Rimaniamo lungo le sponde del Grande Fiume e ci spingiamo un'ansa oltre i nostri confini verso monte. Con questo scatto di Virginio Cavaglieri arriviamo sulle sponde di Sacca nel comune di Colorno (PR), rive ricchissime di storia e cultura.

Le rive del Po a Sacca di Colorno, nel Parmense, sono ricche di storia e hanno visto il passaggio di numerosi eserciti, sovrani e figure storiche di rilievo, data la posizione strategica del fiume. Questo punto, infatti, è stato un crocevia di traffici, scambi commerciali e conflitti per secoli.

Questo è un punto del fiume Po dove il corso d'acqua era facilmente attraversabile, e questo ha reso l'area importante per eserciti e comandanti che volevano spostarsi tra l'Italia settentrionale e centrale. Il Po fungeva da barriera naturale ma anche da via di comunicazione, consentendo il trasporto di merci e truppe.
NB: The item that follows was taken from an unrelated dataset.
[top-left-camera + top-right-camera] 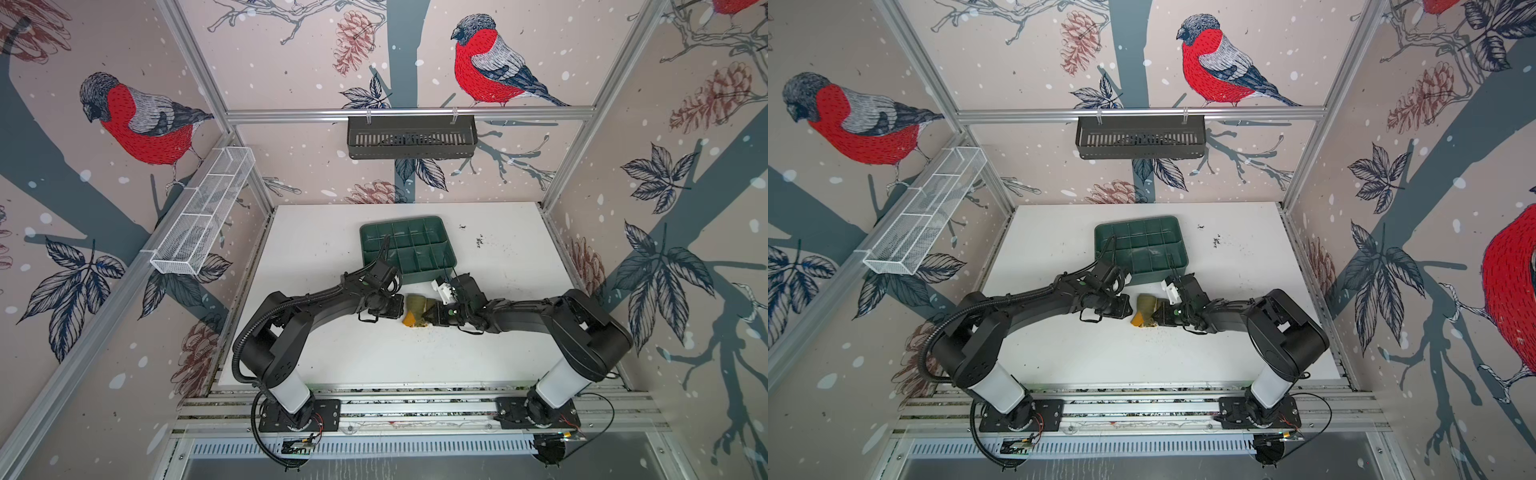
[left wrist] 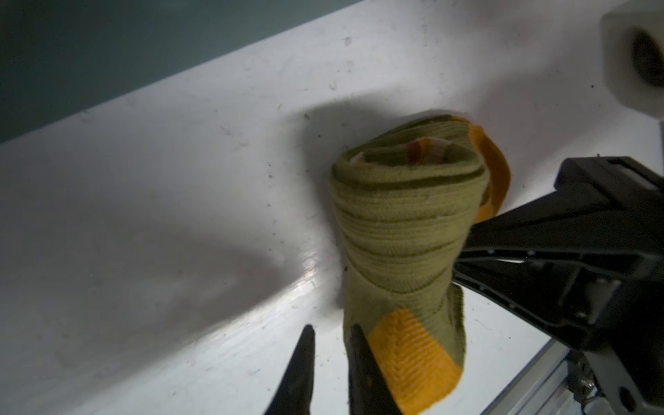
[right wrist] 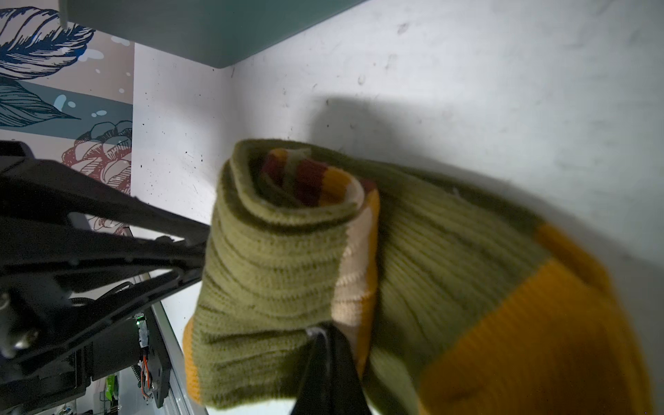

Nel corso dei secoli, numerose milizie e varie figure di spicco attraversarono il Po a Sacca, sia in direzione della riva opposta che provenendo da essa. In alcune occasioni, i soldati compirono veri e propri saccheggi, depredando gli abitanti di derrate alimentari e altri beni. Il 26 luglio 1702, Filippo V di Spagna attraversò il Po a Sacca con un seguito di 7.000 cavalieri. Nel 1734, i Francesi e i Savoia costruirono un ponte di barche nei pressi del paese per far passare le proprie truppe, scavando poi trincee nelle vicinanze. Queste forze parteciparono successivamente alla battaglia di Colorno. Tra il 1745 e il 1746, soldati francesi e spagnoli pattugliarono le rive del Po, monitorando gli attraversamenti. Il 12 giugno 1799, i duchi di Parma attraversarono il fiume per sfuggire all'avanzata delle truppe napoleoniche, seguiti da funzionari e dalle loro guardie. Il 17 febbraio 1848, da Sacca, fu traghettata verso Casalmaggiore, diretta a Vienna, la salma della duchessa Maria Luigia d'Austria. Nell'aprile del 1945, infine, furono i soldati tedeschi a fuggire attraverso il fiume, in ritirata dall’avanzata delle truppe americane.

Oggi, l'area di Sacca di Colorno è nota per il suo legame con l’acqua, non solo come parte della storia militare, ma anche per la tradizione della pesca e l'importanza naturalistica e agricola che il Po ha portato a questa regione. Lungo le rive si trovano ancora le tracce di questo passato ricco di eventi, anche se la zona si è trasformata in un'area rurale e turistica, celebrando la bellezza e la potenza del grande fiume.